Over a span of over four years, we (I and my colleagues) have published around 25 articles in the journal. In this editorial, I plan to briefly discuss my experiences of publishing with JCDR and the strengths of the journal and to finally address the areas for improvement.
My experiences of publishing with JCDR: Overall, my experiences of publishing withJCDR have been positive. The best point about the journal is that it responds to queries from the author. This may seem to be simple and not too much to ask for, but unfortunately, many journals in the subcontinent and from many developing countries do not respond or they respond with a long delay to the queries from the authors 1. The reasons could be many, including lack of optimal secretarial and other support. Another problem with many journals is the slowness of the review process. Editorial processing and peer review can take anywhere between a year to two years with some journals. Also, some journals do not keep the contributors informed about the progress of the review process. Due to the long review process, the articles can lose their relevance and topicality. A major benefit with JCDR is the timeliness and promptness of its response. In Dr Jain's e-mail which was sent to me in 2007, before the introduction of the Pre-publishing system, he had stated that he had received my submission and that he would get back to me within seven days and he did!

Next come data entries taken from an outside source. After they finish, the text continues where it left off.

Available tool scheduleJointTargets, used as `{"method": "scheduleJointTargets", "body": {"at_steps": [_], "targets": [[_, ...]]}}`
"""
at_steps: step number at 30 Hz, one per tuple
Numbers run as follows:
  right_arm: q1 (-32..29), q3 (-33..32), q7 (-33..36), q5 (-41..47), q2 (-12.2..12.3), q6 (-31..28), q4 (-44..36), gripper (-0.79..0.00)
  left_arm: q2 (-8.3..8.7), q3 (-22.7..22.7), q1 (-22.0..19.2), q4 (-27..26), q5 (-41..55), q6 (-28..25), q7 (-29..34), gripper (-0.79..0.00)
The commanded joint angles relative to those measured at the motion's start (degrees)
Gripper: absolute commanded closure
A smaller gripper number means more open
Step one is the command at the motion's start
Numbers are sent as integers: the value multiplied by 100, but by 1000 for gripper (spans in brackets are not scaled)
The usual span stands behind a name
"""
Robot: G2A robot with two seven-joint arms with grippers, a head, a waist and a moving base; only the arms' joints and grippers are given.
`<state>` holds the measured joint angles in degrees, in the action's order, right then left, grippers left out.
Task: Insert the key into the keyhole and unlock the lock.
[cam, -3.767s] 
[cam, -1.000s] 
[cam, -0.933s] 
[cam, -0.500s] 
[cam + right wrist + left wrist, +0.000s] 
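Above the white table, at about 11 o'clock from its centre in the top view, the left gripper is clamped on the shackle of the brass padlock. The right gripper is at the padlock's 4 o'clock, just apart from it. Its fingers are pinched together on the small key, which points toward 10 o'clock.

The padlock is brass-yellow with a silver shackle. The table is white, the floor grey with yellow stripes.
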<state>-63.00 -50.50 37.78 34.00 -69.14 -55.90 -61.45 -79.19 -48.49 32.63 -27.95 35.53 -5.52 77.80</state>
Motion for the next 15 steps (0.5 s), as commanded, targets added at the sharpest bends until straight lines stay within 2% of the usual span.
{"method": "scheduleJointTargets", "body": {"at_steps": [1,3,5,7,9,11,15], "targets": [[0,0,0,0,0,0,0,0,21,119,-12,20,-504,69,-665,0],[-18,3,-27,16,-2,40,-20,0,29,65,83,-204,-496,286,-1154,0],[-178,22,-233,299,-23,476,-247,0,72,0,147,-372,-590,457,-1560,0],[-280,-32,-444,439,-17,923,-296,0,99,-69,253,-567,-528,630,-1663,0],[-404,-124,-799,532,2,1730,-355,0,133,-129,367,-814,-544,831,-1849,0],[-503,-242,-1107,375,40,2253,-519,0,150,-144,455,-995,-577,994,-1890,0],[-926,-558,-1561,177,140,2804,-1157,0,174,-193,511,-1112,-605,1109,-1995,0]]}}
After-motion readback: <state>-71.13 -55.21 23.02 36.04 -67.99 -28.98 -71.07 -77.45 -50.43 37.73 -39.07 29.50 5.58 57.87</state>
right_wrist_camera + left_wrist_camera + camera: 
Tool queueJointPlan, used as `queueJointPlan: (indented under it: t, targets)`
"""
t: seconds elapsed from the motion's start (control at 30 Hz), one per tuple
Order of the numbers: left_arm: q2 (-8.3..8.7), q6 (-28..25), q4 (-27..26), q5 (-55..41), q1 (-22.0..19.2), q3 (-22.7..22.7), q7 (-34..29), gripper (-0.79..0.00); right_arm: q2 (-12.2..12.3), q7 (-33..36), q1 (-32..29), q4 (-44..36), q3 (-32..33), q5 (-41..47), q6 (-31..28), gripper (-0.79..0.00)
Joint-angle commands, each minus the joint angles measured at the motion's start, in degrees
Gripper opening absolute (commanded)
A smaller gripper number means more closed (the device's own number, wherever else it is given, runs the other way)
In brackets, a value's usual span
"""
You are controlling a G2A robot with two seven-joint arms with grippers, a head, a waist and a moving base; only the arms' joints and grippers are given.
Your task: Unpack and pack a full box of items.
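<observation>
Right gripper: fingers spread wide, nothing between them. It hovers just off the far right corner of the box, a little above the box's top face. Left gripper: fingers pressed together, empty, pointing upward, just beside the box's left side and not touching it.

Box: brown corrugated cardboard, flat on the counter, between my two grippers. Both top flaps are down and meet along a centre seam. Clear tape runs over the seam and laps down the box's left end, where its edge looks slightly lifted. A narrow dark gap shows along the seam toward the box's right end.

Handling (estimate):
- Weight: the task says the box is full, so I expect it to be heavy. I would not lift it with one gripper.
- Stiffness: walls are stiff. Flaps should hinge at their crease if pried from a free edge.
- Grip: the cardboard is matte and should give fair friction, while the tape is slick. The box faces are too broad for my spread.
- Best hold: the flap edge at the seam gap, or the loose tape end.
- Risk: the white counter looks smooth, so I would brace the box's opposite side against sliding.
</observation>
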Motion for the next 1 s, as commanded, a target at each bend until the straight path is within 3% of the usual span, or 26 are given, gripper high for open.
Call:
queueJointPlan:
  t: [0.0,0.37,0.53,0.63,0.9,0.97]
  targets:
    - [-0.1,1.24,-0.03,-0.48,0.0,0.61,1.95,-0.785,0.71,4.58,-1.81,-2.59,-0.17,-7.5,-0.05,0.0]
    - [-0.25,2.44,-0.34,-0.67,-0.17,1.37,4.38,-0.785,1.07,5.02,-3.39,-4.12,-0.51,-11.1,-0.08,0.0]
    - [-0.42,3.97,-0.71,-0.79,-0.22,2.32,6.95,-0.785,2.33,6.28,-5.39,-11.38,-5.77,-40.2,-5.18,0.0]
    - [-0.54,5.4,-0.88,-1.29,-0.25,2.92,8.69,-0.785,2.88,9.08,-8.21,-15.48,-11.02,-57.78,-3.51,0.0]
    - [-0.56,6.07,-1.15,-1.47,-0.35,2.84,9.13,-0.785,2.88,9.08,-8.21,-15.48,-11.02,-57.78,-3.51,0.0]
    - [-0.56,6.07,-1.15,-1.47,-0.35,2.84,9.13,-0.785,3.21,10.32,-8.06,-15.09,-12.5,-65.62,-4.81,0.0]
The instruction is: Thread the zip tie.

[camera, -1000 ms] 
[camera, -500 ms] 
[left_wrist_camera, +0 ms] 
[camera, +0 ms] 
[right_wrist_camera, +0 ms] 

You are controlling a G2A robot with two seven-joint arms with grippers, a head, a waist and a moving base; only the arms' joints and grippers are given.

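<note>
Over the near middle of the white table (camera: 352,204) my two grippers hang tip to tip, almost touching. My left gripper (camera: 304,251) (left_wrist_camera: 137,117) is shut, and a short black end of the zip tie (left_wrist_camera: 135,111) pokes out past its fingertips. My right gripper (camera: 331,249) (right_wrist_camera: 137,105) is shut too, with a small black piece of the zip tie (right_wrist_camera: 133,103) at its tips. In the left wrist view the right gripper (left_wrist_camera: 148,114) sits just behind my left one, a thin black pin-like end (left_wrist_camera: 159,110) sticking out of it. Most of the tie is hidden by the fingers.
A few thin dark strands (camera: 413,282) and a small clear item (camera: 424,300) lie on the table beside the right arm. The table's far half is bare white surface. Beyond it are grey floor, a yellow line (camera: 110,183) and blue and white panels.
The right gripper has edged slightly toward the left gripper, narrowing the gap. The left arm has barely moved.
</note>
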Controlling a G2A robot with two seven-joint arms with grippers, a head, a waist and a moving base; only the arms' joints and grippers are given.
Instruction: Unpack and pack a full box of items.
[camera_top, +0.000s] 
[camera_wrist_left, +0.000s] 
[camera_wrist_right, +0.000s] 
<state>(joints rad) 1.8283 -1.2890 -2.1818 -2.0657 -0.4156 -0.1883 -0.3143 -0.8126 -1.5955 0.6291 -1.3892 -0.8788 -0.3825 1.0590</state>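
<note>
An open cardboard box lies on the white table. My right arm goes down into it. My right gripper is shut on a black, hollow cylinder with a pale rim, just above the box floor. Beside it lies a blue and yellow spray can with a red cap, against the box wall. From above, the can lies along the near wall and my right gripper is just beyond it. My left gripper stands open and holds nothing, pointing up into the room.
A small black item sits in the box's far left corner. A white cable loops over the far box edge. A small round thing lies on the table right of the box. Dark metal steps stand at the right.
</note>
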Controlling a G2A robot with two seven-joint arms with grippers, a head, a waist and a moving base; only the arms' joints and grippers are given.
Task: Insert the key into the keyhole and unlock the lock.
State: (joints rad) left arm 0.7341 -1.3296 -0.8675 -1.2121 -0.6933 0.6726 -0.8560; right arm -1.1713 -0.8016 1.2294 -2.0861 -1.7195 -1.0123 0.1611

Most of the manuscripts are published within 3 to 4 months of their submission if they are found to be suitable after the review process. JCDR is published bimonthly and the accepted articles were usually published in the next issue. Recently, due to the increased volume of the submissions, the review process has become slower and it ?? Section can take from 4 to 6 months for the articles to be reviewed. The journal has an extensive author support system and it has recently introduced a paid expedited review process. The journal also mentions the average time for processing the manuscript under different submission systems - regular submission and expedited review.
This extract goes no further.